Segment Start: Source data

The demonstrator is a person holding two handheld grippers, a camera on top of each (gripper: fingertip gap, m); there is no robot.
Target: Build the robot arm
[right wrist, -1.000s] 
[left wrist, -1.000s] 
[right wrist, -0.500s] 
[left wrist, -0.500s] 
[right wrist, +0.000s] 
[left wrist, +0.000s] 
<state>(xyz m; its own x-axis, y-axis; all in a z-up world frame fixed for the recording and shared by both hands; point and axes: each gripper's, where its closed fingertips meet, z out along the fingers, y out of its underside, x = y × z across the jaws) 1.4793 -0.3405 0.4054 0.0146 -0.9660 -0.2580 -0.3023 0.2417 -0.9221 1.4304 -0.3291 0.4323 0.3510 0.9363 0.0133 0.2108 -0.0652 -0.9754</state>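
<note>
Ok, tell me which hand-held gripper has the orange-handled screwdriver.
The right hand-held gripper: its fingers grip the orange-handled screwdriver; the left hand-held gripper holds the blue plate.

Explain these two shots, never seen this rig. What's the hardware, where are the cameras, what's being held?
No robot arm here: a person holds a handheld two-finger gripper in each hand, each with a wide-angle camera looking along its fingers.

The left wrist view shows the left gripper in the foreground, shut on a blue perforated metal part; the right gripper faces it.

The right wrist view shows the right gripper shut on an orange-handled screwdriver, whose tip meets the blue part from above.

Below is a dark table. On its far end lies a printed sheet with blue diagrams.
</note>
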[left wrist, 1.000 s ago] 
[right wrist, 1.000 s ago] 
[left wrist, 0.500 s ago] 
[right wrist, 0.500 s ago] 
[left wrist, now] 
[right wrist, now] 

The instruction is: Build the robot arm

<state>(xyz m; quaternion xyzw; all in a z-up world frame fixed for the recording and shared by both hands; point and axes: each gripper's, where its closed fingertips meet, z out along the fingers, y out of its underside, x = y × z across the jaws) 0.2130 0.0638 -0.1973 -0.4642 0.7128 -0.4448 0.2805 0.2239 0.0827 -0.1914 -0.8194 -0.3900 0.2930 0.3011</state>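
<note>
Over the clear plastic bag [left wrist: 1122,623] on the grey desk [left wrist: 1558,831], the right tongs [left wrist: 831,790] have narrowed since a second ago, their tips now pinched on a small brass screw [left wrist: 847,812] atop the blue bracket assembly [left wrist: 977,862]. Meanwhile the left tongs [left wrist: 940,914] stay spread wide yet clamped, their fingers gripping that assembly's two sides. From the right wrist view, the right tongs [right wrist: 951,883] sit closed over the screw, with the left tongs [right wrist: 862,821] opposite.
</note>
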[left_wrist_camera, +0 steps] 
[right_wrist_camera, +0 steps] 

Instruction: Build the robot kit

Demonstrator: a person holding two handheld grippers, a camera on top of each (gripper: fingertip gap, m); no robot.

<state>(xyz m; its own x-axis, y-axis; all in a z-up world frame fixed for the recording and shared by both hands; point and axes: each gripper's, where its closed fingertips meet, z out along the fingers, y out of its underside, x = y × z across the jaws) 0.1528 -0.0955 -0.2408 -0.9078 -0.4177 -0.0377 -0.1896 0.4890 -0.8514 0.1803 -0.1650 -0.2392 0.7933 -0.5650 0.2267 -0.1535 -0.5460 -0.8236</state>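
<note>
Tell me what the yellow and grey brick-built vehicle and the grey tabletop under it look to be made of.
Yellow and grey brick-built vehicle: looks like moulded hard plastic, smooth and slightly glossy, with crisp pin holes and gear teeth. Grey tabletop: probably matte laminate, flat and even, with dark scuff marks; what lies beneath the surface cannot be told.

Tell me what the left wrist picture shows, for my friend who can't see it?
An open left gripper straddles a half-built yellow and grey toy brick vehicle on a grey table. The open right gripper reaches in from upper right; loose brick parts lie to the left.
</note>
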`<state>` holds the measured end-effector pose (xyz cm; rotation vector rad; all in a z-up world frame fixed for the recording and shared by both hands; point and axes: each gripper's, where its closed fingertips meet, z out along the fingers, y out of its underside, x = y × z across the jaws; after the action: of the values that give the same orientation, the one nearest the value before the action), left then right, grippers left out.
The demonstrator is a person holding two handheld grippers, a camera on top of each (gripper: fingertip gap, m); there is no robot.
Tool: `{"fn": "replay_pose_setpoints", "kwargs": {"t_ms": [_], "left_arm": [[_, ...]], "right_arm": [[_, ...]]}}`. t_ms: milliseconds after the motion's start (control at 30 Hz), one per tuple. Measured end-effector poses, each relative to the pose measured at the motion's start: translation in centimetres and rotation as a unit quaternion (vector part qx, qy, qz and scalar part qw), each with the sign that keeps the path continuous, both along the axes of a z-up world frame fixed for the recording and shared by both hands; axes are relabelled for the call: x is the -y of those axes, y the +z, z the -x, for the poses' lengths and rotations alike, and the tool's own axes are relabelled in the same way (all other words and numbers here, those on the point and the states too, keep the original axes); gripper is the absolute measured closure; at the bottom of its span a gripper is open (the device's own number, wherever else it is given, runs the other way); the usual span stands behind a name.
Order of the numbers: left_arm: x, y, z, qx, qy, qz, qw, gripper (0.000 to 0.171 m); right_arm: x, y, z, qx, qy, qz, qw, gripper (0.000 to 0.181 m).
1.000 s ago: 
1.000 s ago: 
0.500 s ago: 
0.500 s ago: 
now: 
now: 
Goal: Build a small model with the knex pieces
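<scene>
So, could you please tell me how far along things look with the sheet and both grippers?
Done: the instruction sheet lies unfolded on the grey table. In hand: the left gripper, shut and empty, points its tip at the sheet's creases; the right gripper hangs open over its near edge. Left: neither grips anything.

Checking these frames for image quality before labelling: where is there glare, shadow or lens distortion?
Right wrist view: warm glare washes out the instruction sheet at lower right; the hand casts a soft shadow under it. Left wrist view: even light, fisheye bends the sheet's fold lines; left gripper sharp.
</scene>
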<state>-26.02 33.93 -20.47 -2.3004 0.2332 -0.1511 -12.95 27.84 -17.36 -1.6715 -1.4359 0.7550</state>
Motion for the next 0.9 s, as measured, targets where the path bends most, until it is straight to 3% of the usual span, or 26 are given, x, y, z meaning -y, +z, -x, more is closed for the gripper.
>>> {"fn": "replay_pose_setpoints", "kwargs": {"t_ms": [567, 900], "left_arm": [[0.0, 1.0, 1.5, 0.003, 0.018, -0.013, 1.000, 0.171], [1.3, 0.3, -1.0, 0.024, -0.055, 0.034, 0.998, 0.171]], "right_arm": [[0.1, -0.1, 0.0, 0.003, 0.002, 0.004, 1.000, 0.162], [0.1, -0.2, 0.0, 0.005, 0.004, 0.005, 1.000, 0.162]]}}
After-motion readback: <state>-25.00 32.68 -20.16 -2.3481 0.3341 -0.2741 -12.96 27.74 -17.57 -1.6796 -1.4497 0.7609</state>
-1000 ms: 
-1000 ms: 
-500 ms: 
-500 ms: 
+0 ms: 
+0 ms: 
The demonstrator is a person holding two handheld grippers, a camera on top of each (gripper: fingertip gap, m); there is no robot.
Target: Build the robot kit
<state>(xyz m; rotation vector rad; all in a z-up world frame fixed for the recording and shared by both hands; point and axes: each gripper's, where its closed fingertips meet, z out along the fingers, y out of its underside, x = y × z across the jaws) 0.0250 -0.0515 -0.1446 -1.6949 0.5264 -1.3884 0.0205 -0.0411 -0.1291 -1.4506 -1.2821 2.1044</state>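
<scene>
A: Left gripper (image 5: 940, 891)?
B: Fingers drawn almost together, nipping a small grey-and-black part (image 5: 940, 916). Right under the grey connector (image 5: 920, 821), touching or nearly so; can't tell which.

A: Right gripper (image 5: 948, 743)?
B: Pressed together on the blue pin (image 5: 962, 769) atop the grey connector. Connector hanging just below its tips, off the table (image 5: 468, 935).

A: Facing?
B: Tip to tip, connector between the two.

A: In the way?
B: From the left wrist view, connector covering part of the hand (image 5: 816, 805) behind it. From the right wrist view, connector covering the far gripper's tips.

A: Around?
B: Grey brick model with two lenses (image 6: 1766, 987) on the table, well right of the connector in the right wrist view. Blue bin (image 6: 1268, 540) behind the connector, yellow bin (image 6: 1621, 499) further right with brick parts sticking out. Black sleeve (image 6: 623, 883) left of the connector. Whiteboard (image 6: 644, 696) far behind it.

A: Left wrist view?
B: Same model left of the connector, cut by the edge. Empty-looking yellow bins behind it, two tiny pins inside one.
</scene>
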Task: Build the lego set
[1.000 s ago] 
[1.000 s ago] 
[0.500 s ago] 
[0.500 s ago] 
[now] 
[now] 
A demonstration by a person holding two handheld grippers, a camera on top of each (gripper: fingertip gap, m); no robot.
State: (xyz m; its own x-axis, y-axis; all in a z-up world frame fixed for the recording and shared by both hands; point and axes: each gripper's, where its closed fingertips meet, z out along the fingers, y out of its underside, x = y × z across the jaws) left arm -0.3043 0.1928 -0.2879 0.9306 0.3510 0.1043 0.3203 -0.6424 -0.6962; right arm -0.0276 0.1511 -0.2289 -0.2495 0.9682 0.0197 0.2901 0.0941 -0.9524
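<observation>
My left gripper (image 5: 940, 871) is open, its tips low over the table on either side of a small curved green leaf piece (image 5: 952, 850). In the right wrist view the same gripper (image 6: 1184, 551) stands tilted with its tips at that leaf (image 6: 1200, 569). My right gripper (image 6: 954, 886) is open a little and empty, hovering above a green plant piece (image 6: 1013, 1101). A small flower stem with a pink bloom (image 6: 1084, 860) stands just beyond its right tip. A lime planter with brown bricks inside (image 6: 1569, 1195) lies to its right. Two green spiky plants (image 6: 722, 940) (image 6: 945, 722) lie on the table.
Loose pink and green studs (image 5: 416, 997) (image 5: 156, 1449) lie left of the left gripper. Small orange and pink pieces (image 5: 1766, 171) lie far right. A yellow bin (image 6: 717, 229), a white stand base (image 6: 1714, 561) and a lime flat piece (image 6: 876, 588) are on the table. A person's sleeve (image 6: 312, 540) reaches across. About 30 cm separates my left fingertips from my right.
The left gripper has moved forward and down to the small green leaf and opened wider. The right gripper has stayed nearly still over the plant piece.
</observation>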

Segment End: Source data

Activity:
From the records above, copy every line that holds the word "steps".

Result of this task:
[left_wrist_camera, +0 steps] 
[right_wrist_camera, +0 steps] 

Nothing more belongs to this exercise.